Hmm. What else interests me. I love to play golf (though Tom thinks I can knock out a few people with my drives). I love to sail and I sincerely wish I could devote more (if not some) time to this. Well maybe after MOBOW, I will have all the time in the world to do so. I have also promised myself to run "a" marathon. I do love mountain/trail biking and hiking. I love photography and though I am not that good at it, I believe that i do take some good pictures (thanks mainly to the expensive cameras I purchase)

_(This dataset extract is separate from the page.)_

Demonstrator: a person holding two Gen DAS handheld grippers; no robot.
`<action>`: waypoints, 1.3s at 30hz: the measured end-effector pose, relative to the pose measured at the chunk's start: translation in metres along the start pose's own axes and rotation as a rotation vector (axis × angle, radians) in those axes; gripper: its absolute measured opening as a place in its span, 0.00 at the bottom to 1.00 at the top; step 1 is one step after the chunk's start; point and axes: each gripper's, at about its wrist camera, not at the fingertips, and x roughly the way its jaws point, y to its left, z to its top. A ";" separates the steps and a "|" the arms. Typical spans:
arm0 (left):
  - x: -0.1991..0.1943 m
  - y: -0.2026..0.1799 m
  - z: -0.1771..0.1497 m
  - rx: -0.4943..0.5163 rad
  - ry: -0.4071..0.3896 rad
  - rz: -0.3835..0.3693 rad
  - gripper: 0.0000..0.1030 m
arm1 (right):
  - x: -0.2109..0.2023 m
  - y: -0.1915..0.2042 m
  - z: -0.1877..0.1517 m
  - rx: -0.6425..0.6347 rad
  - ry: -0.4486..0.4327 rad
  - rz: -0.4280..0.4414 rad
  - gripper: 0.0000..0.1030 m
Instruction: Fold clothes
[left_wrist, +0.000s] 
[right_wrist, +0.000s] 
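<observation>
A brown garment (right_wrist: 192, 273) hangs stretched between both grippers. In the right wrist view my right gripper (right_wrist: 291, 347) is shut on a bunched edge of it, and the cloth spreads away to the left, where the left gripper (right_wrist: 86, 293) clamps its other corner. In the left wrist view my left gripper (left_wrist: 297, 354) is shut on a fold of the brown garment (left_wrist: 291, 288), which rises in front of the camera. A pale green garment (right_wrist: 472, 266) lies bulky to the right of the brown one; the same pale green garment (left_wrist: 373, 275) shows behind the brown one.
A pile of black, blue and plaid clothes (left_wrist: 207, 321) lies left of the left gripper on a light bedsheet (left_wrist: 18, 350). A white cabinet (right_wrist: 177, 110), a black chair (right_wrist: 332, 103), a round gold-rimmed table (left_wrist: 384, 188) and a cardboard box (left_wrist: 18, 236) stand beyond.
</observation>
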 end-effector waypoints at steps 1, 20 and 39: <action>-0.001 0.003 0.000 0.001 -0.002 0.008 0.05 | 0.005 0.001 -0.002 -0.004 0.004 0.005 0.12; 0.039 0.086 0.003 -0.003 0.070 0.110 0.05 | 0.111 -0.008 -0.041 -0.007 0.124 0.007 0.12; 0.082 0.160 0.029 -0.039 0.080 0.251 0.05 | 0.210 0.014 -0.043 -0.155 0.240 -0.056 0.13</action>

and last but not the least I love baseball. Yes, i admit I am a hard core Yankee Fan. (I routinely have these great discussions/arguments with Sean, Shawn, Tom, Boyd and Bobby about it). My low point in being a baseball fan was when i had to watch game 6 and 7 of the 2004 ALCS in San Jose during a business trip. To make it more difficult Jeff Fleider was calling me every two minutes. The worst part was all the Oakland fans in the bay area were rooting for the Sox and I felt like I was the was the only Yankee fan in the bay area those two days. I felt so lonely. It was a difficult time. Well The NY Giants certainly helped me in some strange way this past SuperBowl. I can call all those 18-1 boston fans and get back. I am not such a big fan of the NFl though.

Well I want to end this initial blog/rant on this note as its time for dinner. Well this is a start and more will come, I promise. Good Stuff.